Like in this scene, where we see a millipede engaged in legal work which is often referred to as paper-wrenching. Its combing through the fine print of permits and regulations, and its turning all of this paperwork into paper airplanes…
which it is pitching at this new proposed “clean coal” power-plant. At least one hits its mark, in the form of a hearing request, and gums up the gears, slowing down the plant.
Often, paper-wrenching cannot stop power-plants or mines on its own, but it can buy time, so that these folks can get organized and take action to physically keep the power-plant out of their neighborhood. Here they are engaged in civil disobedience, making a bold and brave statement that they are willing to put their lives on the line to protect their community. The Michigan Coalition Against Tar Sands (MI-CATS) have made a series of civil disobedience actions, blocking tar sands pipelines using lock-boxes, tree-sits, banners.
Sometimes it is necessary to escalate further, blockading and shutting down infrastructure and extractive activities. The protests, petitions, and legal challenges made by indigenous people often go completely ignored, so some indigenous front-line communities are doing the only thing they can to protect their land – Unistoten people in British Columbia have been blockading an Enbridge pipeline for over 4 years, they have built a village and have no plans to leave, while more recently Mikmak people in New Brunswick are keeping fracking crews out by blockading roads, destroying mining equipment, and even fighting police who are protecting the mining equipment… They know that water is life, and though many people have been arrested, they continue to defend their lands and waters and their lives.
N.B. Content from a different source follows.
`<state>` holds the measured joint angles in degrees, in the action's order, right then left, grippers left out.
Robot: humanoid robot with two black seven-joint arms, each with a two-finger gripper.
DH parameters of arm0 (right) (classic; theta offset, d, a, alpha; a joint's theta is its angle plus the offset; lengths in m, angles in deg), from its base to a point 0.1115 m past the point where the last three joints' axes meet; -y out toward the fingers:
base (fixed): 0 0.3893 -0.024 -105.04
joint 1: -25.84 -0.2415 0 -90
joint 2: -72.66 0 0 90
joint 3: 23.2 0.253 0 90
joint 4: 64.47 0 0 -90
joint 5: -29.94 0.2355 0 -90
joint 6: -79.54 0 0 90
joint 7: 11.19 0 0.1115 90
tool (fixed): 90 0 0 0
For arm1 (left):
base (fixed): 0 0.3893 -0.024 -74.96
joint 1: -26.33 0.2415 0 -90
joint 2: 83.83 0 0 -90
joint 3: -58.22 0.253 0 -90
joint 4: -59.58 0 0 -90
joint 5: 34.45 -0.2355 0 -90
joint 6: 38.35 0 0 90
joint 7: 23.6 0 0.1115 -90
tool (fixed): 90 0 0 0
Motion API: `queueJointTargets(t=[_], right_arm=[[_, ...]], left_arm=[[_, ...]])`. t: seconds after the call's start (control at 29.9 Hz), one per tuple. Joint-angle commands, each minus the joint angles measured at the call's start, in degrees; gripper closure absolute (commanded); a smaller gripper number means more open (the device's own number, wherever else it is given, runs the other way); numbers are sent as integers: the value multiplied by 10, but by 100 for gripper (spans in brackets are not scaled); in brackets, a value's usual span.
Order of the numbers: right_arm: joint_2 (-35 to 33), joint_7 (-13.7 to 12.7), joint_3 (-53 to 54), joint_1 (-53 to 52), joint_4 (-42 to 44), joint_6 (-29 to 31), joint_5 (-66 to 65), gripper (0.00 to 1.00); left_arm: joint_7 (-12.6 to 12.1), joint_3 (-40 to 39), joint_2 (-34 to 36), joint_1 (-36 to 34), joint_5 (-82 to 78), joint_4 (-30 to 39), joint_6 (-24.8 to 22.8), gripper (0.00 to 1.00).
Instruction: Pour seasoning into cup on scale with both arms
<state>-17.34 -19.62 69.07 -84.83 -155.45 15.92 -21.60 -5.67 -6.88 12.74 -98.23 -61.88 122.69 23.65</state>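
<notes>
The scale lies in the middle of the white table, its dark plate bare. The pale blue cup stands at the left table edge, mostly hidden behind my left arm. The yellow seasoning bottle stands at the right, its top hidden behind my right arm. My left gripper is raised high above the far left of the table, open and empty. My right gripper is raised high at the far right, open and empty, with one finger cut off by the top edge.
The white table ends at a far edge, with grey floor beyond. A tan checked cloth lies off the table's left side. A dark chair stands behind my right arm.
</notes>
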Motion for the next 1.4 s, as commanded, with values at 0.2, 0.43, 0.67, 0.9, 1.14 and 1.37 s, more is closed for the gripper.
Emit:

I just learned a new idea called a “Community Bill of Rights” – in some small rural communities in the US a new strategy is evolving, centered around reasserting human rights and abolishing corporate rights. These communities have thus far kept fracking, and other harmful corporate activities out by writing clever laws that have scared corporate lawyers away, and building community power one step at a time using all the tactics we just covered, to make sure they stay out. So far, over 160 communities have had success with this strategy, even the city of Pittsburgh has passed a “Community Bill of Rights,” which has been effective in keeping out companies who actually wanted to frack under the city!
Its an unusual approach with untested power, who knows where it will go? I think its inspiring – I like to encourage all approaches, creativity and diversity are some of our greatest strengths. The encouraging upshot is that there are countless ways to get involved – whatever your skills or interests are, they can make change in the world. And these extreme technologies are still young, untested technologies – we actually do have the collective power to stop them at this early stage.
That is why this ant is carrying a slogan that says, “Un no, muchos si – One no, but many yeses.” It reminds us of the importance of being unified in what we stand against, but understanding that each ecosystem and community will have different paths and needs moving forward.